*** Opening of Input ***

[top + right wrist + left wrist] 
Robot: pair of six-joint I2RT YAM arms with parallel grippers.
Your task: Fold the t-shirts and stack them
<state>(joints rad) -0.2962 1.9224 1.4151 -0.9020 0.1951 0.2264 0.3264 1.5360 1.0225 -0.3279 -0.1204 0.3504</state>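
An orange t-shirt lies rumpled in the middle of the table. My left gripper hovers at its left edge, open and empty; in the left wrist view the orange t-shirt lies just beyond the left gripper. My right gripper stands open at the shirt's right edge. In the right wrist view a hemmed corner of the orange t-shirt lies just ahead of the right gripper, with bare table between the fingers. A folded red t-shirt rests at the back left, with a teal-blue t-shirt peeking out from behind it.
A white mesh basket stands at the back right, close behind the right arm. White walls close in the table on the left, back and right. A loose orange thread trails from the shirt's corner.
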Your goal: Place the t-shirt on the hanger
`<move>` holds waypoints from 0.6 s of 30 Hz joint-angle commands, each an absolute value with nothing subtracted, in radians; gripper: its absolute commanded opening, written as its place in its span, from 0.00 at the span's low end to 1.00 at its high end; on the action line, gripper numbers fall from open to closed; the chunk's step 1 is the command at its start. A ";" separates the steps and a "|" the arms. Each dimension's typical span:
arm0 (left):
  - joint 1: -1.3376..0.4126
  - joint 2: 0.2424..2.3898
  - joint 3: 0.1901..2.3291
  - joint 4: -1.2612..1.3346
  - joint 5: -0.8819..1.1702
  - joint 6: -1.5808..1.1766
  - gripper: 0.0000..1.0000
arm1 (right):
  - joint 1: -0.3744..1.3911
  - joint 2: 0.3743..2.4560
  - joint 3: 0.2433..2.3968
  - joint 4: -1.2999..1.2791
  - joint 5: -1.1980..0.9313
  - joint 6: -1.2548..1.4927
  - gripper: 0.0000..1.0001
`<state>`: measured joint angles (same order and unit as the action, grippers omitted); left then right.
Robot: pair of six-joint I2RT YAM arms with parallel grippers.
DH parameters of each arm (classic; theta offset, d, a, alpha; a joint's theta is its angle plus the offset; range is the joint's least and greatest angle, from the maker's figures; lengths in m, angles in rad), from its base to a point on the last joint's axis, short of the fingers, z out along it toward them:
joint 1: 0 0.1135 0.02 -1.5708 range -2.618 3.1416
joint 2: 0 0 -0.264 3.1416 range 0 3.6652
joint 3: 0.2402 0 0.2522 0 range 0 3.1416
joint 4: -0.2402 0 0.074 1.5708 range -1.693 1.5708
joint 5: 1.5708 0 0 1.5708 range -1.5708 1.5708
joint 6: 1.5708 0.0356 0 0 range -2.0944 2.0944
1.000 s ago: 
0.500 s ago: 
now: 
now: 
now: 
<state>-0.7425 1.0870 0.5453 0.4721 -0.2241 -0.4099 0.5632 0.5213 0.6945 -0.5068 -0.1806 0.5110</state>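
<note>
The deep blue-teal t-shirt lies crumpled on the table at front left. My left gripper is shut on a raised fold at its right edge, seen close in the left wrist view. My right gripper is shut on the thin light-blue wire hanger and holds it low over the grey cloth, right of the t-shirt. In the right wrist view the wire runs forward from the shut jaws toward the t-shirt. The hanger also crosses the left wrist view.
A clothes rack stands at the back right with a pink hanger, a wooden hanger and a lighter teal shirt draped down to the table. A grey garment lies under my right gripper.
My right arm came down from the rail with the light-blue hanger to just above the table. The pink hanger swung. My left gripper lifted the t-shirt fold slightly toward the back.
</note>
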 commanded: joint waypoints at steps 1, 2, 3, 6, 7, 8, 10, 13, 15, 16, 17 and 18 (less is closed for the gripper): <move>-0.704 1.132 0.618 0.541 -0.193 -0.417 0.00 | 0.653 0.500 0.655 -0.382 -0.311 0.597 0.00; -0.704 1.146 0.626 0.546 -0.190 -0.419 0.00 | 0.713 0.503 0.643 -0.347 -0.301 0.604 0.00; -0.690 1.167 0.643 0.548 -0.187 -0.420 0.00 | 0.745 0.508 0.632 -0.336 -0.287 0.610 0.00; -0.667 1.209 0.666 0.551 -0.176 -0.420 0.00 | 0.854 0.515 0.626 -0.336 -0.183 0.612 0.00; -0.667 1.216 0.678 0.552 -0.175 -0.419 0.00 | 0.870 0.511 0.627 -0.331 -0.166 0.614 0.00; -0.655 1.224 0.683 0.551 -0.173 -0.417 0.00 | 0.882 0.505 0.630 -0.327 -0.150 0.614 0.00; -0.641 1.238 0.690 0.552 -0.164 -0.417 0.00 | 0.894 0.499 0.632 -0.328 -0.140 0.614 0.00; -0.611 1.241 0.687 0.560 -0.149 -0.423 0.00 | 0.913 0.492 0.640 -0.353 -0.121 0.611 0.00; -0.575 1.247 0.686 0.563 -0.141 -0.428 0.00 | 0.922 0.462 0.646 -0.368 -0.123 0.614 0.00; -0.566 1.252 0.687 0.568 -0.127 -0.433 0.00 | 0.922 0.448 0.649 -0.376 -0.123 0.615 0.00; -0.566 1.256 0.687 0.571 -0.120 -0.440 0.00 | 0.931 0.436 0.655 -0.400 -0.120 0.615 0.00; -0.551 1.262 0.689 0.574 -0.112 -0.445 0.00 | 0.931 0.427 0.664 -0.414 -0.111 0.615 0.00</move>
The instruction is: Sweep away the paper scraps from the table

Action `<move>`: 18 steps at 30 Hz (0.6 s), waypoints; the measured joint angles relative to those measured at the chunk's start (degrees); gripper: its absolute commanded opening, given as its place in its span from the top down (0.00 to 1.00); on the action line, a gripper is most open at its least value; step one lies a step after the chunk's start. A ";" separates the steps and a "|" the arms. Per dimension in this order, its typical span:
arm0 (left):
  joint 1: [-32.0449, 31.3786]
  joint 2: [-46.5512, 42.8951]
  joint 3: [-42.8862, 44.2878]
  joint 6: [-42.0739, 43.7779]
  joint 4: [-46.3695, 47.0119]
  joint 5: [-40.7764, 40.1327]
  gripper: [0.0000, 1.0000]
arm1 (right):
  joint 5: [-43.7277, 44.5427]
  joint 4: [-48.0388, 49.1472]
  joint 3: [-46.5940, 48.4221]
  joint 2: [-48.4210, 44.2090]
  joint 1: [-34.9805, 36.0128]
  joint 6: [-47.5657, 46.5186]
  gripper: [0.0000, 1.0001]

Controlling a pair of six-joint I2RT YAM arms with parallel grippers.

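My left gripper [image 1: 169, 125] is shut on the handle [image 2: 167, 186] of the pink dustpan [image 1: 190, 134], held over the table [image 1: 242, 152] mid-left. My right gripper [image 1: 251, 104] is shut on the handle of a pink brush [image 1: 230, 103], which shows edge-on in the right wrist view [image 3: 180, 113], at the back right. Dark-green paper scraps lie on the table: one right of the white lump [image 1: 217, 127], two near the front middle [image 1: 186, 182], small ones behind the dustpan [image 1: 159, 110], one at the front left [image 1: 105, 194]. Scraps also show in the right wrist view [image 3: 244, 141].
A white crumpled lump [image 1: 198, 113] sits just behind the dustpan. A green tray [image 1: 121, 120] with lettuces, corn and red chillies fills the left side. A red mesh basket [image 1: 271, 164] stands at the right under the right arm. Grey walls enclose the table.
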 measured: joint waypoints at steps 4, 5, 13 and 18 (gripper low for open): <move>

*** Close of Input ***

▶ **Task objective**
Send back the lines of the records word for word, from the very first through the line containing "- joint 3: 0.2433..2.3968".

▶ **Your response**
[top + right wrist + left wrist] 
Robot: pair of six-joint I2RT YAM arms with parallel grippers.
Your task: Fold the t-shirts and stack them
<state>(joints rad) -0.2962 1.9224 1.4151 -0.9020 0.1951 0.2264 0.3264 1.5360 1.0225 -0.3279 -0.1204 0.3504</state>
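An orange t-shirt lies rumpled in the middle of the table. My left gripper hovers at its left edge, open and empty; in the left wrist view the orange t-shirt lies just beyond the left gripper. My right gripper stands open at the shirt's right edge. In the right wrist view a hemmed corner of the orange t-shirt lies just ahead of the right gripper, with bare table between the fingers. A folded red t-shirt rests at the back left, with a teal-blue t-shirt peeking out from behind it.
A white mesh basket stands at the back right, close behind the right arm. White walls close in the table on the left, back and right. A loose orange thread trails from the shirt's corner.
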Your goal: Place the t-shirt on the hanger
`<move>` holds waypoints from 0.6 s of 30 Hz joint-angle commands, each an absolute value with nothing subtracted, in radians; gripper: its absolute commanded opening, written as its place in its span, from 0.00 at the span's low end to 1.00 at its high end; on the action line, gripper numbers fall from open to closed; the chunk's step 1 is the command at its start. A ";" separates the steps and a "|" the arms. Each dimension's typical span:
arm0 (left):
  - joint 1: -1.3376..0.4126
  - joint 2: 0.2424..2.3898
  - joint 3: 0.1901..2.3291
  - joint 4: -1.2612..1.3346
  - joint 5: -0.8819..1.1702
  - joint 6: -1.5808..1.1766
  - gripper: 0.0000..1.0000
arm1 (right):
  - joint 1: -0.3744..1.3911
  - joint 2: 0.3743..2.4560
  - joint 3: 0.2433..2.3968

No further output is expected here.